(Problem details) Copy out each line in the material below that has the word "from".
◇ ◇ ◇ ◇
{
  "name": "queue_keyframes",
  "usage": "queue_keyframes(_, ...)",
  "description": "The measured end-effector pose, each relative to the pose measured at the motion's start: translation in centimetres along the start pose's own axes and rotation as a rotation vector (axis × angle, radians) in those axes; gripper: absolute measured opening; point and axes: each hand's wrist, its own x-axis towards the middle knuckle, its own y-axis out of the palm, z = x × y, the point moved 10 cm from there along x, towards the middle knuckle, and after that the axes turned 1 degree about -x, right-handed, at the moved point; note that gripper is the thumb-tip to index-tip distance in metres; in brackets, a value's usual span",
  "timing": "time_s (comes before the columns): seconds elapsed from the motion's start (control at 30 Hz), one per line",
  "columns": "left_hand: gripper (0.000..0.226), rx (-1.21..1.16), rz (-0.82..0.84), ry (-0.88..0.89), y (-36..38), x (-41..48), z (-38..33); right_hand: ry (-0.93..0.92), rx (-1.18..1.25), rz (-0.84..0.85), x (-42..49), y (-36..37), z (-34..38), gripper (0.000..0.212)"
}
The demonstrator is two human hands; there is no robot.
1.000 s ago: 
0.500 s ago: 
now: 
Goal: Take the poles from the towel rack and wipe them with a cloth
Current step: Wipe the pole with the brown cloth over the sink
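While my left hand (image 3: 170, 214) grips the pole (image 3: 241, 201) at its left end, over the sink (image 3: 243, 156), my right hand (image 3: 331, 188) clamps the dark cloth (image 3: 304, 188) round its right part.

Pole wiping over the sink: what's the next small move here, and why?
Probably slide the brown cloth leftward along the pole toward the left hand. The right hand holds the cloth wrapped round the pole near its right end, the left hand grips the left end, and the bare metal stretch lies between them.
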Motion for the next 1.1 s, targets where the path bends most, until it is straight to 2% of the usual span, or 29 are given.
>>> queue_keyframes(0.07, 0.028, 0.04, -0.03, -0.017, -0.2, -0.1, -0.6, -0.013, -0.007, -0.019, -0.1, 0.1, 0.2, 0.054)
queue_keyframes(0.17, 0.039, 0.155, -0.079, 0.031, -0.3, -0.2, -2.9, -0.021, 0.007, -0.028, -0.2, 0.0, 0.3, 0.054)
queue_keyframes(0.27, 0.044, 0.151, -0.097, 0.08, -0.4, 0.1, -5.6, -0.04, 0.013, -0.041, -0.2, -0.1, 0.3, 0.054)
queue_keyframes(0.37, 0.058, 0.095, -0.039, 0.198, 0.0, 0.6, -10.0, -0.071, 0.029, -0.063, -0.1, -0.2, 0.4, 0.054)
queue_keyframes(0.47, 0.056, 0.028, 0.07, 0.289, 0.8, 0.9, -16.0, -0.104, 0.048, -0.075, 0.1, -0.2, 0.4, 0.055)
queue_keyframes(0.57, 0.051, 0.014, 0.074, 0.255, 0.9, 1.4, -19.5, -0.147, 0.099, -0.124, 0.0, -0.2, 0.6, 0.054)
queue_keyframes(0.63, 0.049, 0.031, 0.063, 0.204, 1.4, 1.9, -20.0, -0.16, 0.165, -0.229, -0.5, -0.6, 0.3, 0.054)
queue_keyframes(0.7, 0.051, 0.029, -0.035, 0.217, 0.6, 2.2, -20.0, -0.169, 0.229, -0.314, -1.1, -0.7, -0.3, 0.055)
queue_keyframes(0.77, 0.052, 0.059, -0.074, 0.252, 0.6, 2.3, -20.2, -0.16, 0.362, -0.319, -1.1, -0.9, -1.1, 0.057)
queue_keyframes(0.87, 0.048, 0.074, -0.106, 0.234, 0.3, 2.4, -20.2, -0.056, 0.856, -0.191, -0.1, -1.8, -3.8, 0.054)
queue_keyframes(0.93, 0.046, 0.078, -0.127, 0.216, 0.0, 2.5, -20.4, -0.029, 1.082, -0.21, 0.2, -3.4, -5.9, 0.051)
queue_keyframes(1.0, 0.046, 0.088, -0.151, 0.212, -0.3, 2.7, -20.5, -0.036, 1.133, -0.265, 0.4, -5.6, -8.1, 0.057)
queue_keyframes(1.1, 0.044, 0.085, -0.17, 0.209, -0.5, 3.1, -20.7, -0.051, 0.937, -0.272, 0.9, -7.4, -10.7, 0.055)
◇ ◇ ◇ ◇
(Expected answer)
  "description": "The measured end-effector pose, each relative to the pose measured at the motion's start: translation in centimetres along the start pose's own axes and rotation as a rotation vector (axis × angle, radians) in those axes; gripper: absolute measured opening; point and axes: each hand's wrist, its own x-axis towards the middle knuckle, its own y-axis out of the palm, z = x × y, the point moved 10 cm from there along x, towards the middle knuckle, and after that the axes turned 1 degree about -x, right-handed, at the moved point; note that gripper is the thumb-tip to index-tip distance in metres; in brackets, a value's usual span",
  "timing": "time_s (comes before the columns): seconds elapsed from the motion's start (control at 30 Hz), one per line",
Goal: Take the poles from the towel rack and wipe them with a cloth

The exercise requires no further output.